National Football League, Reebok, and retail partners to donate clothing to World Vision

January 25, 2008—It’s not whether you win or lose, it’s where the shirts go after the game! No matter which team triumphs in Super Bowl XLII, the winners will be children in Nicaragua, Romania, and several other countries. Through a partnership between the NFL and World Vision, millions of dollars worth of the incorrectly titled, losing team’s licensed Reebok apparel will bring joy to families in extreme poverty.

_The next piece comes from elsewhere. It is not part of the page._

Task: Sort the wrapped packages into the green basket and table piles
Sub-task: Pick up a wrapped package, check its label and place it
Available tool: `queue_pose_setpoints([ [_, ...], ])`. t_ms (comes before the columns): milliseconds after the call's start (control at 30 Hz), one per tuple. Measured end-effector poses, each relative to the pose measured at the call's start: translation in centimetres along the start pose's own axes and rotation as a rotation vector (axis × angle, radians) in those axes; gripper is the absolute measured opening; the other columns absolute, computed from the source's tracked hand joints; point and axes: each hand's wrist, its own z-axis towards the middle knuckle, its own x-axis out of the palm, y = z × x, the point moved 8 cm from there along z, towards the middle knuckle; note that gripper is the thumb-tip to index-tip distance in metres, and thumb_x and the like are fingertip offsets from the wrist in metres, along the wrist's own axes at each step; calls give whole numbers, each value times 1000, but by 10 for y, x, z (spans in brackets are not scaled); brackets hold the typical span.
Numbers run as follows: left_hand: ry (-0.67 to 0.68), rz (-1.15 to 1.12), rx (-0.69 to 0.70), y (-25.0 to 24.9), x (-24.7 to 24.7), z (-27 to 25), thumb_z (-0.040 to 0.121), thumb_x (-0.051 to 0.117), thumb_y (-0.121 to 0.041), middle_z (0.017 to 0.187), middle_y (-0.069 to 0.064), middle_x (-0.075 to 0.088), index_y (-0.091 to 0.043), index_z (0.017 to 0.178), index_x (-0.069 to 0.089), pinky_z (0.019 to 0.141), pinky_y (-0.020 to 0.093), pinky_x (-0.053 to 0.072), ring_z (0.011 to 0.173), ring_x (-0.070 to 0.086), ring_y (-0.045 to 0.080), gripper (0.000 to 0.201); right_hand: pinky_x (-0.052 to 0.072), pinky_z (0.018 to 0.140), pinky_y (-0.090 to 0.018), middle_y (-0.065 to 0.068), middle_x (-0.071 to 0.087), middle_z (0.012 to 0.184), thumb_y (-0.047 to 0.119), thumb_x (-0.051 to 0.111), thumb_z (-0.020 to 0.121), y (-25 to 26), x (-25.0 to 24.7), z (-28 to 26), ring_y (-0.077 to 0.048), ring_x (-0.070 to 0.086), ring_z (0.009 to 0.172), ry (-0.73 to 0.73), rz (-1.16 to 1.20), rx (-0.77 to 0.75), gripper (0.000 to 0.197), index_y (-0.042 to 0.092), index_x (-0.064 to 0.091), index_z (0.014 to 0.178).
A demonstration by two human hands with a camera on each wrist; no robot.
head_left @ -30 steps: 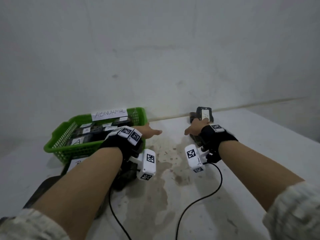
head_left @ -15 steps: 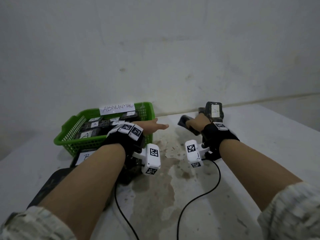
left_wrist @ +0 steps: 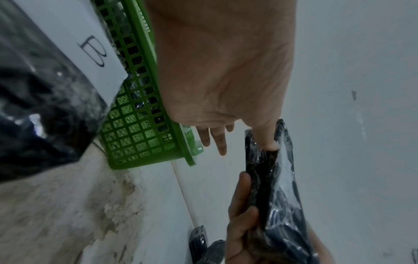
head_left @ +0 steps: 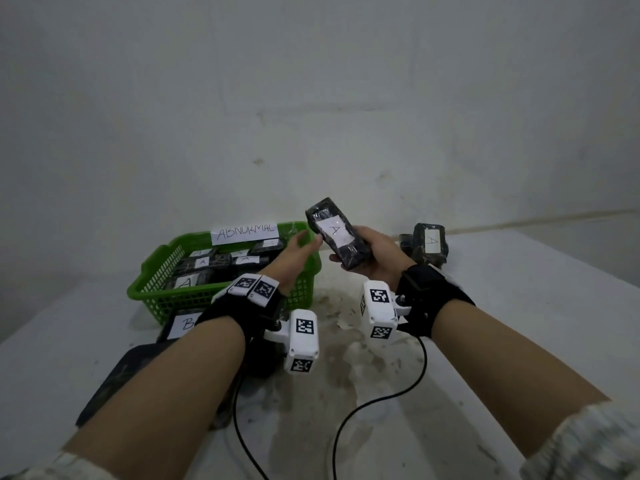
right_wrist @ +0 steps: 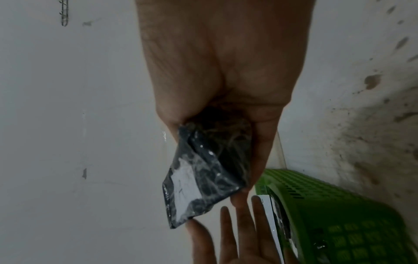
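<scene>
Left hand (left_wrist: 224, 71) thumb touches held package (left_wrist: 278, 187).

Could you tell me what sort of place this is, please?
Probably a makeshift sorting station: a stained table against a bare wall, a green basket signed ABNORMAL, lettered packages.

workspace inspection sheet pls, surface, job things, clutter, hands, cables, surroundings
surface: white table, brown stains mid-front.
job's things: A package held up; green basket marked ABNORMAL holds A packages; A pile at the back right; B package in front of the basket.
clutter: dark flat item at the front left edge.
grippers: right hand grips the A package; left hand open, thumb touching its end.
cables: two black cables trail from the wrists.
surroundings: bare grey wall.
</scene>
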Motion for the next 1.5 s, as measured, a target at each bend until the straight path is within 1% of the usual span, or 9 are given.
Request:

Since 1994, World Vision has accepted hundreds of official shirts and caps immediately following football’s biggest event. Instead of being destroyed, the losing team’s shirts and caps are shipped from the Super Bowl host city to World Vision’s Gifts-in-Kind Distribution Center in Pittsburgh, PA. There, they are sorted and added to shipments of other goods requested by World Vision field staff in various countries. Once through customs in the destination country, World Vision workers distribute the apparel to children and families in need, many of whom have never owned new clothing in their lives.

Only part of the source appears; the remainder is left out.